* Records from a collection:
[Start of Attachment]

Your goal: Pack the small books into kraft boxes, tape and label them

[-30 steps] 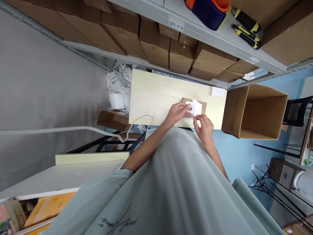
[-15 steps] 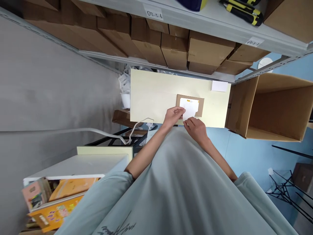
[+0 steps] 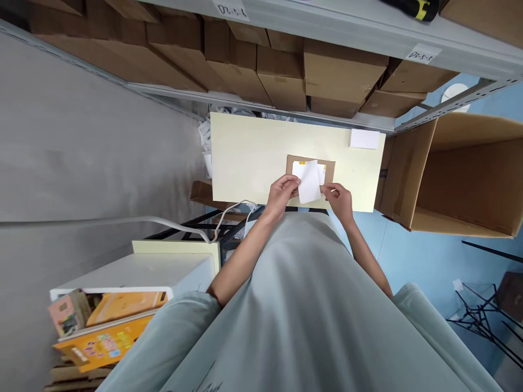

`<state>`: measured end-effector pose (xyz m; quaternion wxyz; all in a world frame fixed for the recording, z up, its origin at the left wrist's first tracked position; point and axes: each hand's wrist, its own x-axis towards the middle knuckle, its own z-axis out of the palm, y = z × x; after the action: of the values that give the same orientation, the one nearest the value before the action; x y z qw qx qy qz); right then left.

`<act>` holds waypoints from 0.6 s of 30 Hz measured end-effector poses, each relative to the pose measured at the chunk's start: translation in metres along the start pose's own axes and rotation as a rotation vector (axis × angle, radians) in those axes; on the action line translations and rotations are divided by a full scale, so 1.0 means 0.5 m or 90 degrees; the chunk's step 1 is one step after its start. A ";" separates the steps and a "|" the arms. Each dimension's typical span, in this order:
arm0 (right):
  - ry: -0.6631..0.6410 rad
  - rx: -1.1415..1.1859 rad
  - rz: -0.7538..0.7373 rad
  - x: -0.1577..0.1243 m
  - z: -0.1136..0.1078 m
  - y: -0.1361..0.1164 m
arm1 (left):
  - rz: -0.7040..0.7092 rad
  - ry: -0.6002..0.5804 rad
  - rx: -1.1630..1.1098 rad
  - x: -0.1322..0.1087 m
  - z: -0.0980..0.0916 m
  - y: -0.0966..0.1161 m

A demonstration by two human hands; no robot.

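Observation:
My left hand (image 3: 281, 193) pinches the left edge of a white paper sheet (image 3: 309, 185), which is tilted over a flat brown cardboard package (image 3: 330, 175). Under that sheet lies a white label (image 3: 322, 173) with small yellow-orange marks, partly covered. My right hand (image 3: 340, 200) is by the package's lower right side, thumb and fingers brought together near the sheet's right edge. What these fingertips hold, if anything, is too small to make out. The package lies on a pale cream tabletop (image 3: 249, 158).
A stack of white paper (image 3: 365, 139) lies at the table's far right corner. A large open cardboard box (image 3: 412, 169) stands to the right. Boxes (image 3: 345, 71) fill the shelf above. A white cable (image 3: 163, 220) runs at left, above an open cabinet (image 3: 175, 267) with orange packets.
The white sheet now stands higher over the label, covering its middle. My right hand has moved rightward, away from the sheet's lower corner; my left hand still grips the sheet.

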<state>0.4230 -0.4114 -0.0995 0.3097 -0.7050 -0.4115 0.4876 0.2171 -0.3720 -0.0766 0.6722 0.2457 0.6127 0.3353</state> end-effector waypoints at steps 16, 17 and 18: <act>-0.026 -0.150 -0.150 -0.008 0.007 -0.027 | 0.037 0.085 -0.033 0.014 -0.002 -0.072; -0.031 -0.202 -0.188 -0.017 0.012 -0.029 | 0.041 0.093 -0.034 0.015 -0.007 -0.082; -0.040 -0.253 -0.221 -0.026 0.018 -0.030 | 0.040 0.099 -0.036 0.015 -0.012 -0.092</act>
<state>0.4081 -0.4155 -0.0841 0.2315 -0.6554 -0.6233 0.3583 0.2184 -0.3967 -0.1163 0.6181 0.2191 0.6456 0.3913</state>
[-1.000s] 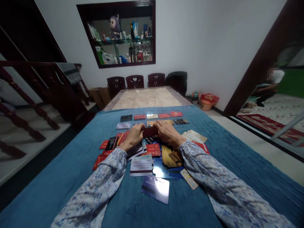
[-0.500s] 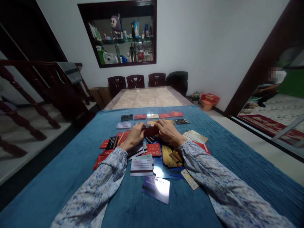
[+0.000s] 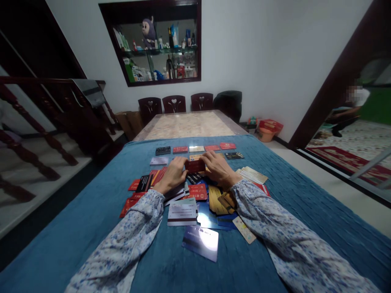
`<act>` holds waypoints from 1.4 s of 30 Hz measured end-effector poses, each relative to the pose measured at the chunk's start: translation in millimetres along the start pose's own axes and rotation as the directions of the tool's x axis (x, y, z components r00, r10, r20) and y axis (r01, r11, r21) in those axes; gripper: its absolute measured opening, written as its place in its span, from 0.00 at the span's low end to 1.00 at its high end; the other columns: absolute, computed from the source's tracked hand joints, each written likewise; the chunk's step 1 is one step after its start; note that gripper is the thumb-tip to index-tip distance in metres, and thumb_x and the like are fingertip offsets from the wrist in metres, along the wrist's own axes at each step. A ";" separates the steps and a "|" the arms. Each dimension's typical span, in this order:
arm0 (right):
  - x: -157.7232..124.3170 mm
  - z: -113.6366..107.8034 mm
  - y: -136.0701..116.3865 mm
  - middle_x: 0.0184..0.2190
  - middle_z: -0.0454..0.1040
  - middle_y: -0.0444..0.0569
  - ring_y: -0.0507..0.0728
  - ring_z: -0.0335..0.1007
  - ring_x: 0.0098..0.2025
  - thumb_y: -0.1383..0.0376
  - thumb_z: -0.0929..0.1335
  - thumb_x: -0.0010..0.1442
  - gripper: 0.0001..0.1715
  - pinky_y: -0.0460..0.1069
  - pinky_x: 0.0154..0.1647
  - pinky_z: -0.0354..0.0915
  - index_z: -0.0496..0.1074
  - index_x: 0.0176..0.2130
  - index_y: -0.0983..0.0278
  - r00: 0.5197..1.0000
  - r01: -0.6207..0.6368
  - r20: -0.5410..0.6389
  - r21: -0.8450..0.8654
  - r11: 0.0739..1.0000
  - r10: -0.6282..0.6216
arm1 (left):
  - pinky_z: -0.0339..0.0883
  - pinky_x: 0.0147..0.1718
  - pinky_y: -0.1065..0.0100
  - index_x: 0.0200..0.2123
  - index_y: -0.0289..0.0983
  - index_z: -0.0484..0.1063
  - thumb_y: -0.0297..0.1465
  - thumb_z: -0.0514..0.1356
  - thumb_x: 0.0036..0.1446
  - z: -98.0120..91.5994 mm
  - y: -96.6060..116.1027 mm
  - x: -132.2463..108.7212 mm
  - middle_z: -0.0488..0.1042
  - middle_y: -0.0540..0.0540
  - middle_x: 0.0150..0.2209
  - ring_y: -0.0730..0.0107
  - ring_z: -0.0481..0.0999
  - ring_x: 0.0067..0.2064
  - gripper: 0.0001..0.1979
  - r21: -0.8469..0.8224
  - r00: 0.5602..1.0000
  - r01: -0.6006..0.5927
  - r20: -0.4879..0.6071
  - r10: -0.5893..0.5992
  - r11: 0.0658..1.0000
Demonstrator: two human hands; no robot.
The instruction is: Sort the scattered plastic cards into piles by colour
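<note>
Together left hand [image 3: 173, 175], right hand [image 3: 217, 168] pinch red card [image 3: 195, 166].

**Both hands meet over the middle, fingers pinched**

Both arms reach forward from the lower corners and converge toward the centre, each in a long white sleeve speckled with small blue flowers that ends at the wrist. The left hand [image 3: 172, 176] lies palm down, knuckles up, its fingers stretched forward and curled together at the tips. The right hand [image 3: 218, 169] mirrors it from the other side, back of the hand upward, fingers bent inward toward the left. The fingertips of the two hands sit close together, pinching from opposite sides. Both wrists are held low and nearly level.
</note>
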State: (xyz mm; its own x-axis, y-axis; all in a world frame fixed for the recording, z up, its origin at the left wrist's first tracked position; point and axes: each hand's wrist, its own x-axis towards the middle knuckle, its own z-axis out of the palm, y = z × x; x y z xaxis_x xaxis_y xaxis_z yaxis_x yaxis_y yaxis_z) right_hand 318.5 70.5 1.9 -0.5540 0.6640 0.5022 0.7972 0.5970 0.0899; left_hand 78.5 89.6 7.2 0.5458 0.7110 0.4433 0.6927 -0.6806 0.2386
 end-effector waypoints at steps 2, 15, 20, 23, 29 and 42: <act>-0.8 0.3 0.8 0.54 0.72 0.64 0.68 0.61 0.54 0.68 0.67 0.64 0.24 0.59 0.51 0.65 0.70 0.59 0.69 1.000 -0.007 -0.007 0.000 1.000 0.007 | 0.70 0.56 0.51 0.49 0.37 0.70 0.22 0.63 0.56 -0.3 1.2 -0.7 0.75 0.39 0.50 0.52 0.73 0.54 0.17 0.004 1.000 -0.014 -0.001 0.014 1.000; -0.4 -1.8 1.4 0.53 0.72 0.66 0.68 0.62 0.52 0.60 0.68 0.67 0.25 0.58 0.48 0.62 0.70 0.58 0.72 1.000 -0.018 0.018 -0.045 0.999 0.019 | 0.68 0.56 0.48 0.58 0.35 0.66 0.22 0.62 0.55 1.7 7.0 -3.4 0.69 0.33 0.58 0.46 0.69 0.60 0.26 0.192 0.998 -0.060 -0.004 0.062 0.980; -0.1 -2.0 1.4 0.52 0.72 0.65 0.68 0.62 0.52 0.58 0.68 0.67 0.26 0.58 0.48 0.62 0.71 0.58 0.71 1.000 -0.006 0.010 -0.033 0.999 0.006 | 0.68 0.54 0.51 0.58 0.35 0.67 0.22 0.60 0.57 3.2 8.7 -2.2 0.71 0.34 0.57 0.47 0.70 0.59 0.25 0.260 0.998 -0.052 -0.009 0.056 0.964; 0.3 -1.7 2.1 0.52 0.73 0.65 0.68 0.62 0.52 0.57 0.69 0.67 0.26 0.58 0.48 0.62 0.70 0.58 0.70 1.000 -0.007 0.007 -0.031 0.999 0.007 | 0.68 0.53 0.51 0.58 0.34 0.69 0.22 0.57 0.61 2.6 10.0 -1.6 0.72 0.33 0.56 0.48 0.71 0.57 0.21 0.280 0.998 -0.048 -0.015 0.055 0.959; 1.2 -6.4 1.0 0.53 0.72 0.64 0.66 0.62 0.52 0.57 0.70 0.66 0.26 0.56 0.47 0.62 0.70 0.57 0.70 0.999 -0.021 0.044 -0.029 0.999 0.023 | 0.67 0.53 0.51 0.57 0.33 0.70 0.22 0.56 0.63 1.5 12.1 -1.7 0.73 0.33 0.55 0.48 0.71 0.57 0.19 0.296 0.999 -0.050 0.004 0.051 0.954; 31.5 -21.3 -0.5 0.51 0.72 0.61 0.65 0.62 0.52 0.64 0.71 0.61 0.22 0.56 0.51 0.63 0.72 0.54 0.69 0.982 0.042 0.185 -0.016 0.999 -0.038 | 0.67 0.54 0.50 0.52 0.36 0.72 0.26 0.65 0.58 -30.0 1.7 4.9 0.73 0.34 0.54 0.47 0.68 0.57 0.18 0.297 0.993 -0.056 0.111 0.024 0.953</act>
State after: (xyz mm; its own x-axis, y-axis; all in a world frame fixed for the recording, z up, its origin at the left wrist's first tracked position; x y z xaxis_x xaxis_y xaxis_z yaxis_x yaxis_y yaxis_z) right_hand 305.8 81.5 36.0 -0.6189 0.7127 0.3301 0.7770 0.6172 0.1242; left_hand 68.2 86.6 35.7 0.6113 0.7098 0.3499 0.7696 -0.6362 -0.0541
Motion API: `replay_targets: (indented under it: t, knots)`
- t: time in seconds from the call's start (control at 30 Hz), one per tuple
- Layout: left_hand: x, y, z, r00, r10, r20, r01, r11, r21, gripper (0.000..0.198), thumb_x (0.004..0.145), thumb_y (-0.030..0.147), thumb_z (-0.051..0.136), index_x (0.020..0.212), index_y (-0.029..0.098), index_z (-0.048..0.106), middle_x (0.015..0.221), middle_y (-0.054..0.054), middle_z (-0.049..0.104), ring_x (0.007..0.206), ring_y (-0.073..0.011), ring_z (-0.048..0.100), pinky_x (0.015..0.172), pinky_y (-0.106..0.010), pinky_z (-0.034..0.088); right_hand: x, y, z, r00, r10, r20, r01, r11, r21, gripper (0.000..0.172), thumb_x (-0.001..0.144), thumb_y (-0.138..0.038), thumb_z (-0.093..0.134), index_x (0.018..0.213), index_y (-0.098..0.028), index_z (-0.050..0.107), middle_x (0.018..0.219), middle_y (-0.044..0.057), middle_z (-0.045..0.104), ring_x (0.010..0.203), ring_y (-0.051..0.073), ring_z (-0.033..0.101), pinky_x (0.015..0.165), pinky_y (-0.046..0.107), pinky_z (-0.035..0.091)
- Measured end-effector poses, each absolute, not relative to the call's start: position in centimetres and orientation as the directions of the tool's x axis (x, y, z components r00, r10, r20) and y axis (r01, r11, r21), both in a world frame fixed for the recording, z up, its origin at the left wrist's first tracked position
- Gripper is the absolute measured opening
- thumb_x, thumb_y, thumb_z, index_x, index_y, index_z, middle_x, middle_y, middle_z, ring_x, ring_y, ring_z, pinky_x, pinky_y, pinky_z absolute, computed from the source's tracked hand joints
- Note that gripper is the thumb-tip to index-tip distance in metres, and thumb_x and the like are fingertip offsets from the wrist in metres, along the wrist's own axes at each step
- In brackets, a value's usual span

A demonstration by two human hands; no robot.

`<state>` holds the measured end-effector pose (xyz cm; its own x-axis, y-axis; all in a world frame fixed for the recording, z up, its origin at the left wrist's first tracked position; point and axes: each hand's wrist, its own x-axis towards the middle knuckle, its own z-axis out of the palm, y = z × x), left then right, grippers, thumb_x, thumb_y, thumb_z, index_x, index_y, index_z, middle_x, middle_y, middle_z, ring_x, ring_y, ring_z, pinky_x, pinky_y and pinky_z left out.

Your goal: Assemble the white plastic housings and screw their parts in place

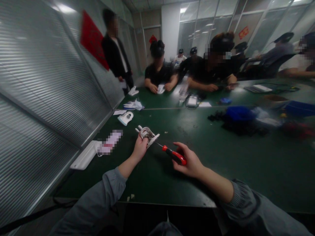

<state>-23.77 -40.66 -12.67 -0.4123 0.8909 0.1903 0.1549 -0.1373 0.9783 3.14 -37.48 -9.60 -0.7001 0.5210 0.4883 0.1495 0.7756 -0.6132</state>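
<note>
My left hand is closed around a white plastic part with a curved, hollow body and short prongs, held above the table. In my right hand is a screwdriver with a red and black handle, gripped at its rear end. Its thin shaft points left toward the white part, and the tip lies at or close to the part's edge; whether it touches, I cannot tell. A white housing piece with a round opening lies on the table beyond my left hand.
The green table holds a white-and-blue glove, a long white case by the glass partition and a blue cloth heap at right. Small scraps lie near the front edge. Co-workers sit across; one person stands at far left.
</note>
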Motion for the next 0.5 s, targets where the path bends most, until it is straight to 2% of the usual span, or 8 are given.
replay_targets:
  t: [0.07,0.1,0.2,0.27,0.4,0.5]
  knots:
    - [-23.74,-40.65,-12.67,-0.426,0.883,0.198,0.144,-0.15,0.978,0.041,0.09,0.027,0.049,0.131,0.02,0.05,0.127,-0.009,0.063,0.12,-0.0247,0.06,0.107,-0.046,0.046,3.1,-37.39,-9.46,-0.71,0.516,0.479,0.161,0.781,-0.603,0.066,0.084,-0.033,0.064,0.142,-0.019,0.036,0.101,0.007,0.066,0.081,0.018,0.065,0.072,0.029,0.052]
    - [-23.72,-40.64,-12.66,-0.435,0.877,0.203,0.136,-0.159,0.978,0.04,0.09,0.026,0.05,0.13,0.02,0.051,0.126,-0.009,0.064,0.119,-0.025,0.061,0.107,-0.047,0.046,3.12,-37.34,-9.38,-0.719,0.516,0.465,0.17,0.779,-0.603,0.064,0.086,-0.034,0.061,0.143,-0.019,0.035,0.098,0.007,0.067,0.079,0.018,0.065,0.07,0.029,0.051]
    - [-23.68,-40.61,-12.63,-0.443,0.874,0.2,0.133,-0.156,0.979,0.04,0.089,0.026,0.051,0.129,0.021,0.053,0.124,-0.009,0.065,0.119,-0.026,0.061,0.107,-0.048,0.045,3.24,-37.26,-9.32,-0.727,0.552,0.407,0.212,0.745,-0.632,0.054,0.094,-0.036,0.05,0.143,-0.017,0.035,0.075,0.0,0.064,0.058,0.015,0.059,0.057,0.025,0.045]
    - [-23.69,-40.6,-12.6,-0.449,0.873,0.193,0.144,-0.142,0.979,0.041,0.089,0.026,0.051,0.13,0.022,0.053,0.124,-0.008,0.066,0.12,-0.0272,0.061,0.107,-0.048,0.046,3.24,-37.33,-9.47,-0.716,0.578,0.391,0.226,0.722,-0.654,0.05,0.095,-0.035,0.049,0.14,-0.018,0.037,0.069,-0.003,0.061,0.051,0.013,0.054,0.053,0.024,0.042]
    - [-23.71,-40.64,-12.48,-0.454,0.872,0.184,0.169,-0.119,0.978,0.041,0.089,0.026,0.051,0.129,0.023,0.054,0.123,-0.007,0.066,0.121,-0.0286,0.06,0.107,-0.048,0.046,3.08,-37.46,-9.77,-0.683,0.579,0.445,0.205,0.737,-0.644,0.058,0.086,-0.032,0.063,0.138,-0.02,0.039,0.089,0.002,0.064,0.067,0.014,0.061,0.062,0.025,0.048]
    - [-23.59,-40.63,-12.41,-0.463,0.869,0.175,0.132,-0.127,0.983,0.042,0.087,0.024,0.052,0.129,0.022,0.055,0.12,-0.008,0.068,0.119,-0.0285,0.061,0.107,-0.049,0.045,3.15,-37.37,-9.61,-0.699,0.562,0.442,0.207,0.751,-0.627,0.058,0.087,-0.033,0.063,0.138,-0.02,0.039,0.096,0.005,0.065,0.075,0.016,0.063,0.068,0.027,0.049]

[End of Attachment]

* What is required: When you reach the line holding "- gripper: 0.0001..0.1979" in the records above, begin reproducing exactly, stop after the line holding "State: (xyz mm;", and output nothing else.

* Result for this task:
  - gripper: 0.0001..0.1979
  - r21: -0.8469..0.8224
  - r00: 0.5602..1.0000
  - r01: -0.6006..0.5927
  - r20: -0.4879..0.6071
  - r10: -0.5893..0.5992
  - r11: 0.0658..1.0000
Demonstrator: two human hands; no robot.
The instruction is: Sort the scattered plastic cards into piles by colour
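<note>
Together left hand [image 3: 173, 175], right hand [image 3: 217, 168] pinch red card [image 3: 195, 166].

**Both hands meet over the middle, fingers pinched**

Both arms reach forward from the lower corners and converge toward the centre, each in a long white sleeve speckled with small blue flowers that ends at the wrist. The left hand [image 3: 172, 176] lies palm down, knuckles up, its fingers stretched forward and curled together at the tips. The right hand [image 3: 218, 169] mirrors it from the other side, back of the hand upward, fingers bent inward toward the left. The fingertips of the two hands sit close together, pinching from opposite sides. Both wrists are held low and nearly level.
</note>
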State: (xyz mm; its own x-axis, y-axis; all in a world frame fixed for the recording, z up, its origin at the left wrist's first tracked position; point and axes: each hand's wrist, its own x-axis towards the middle knuckle, its own z-axis out of the palm, y = z × x; x y z xaxis_x xaxis_y xaxis_z yaxis_x yaxis_y yaxis_z) right_hand 318.5 70.5 1.9 -0.5540 0.6640 0.5022 0.7972 0.5970 0.0899; left_hand 78.5 89.6 7.2 0.5458 0.7110 0.4433 0.6927 -0.6806 0.2386

The response is finished, and the exercise is complete.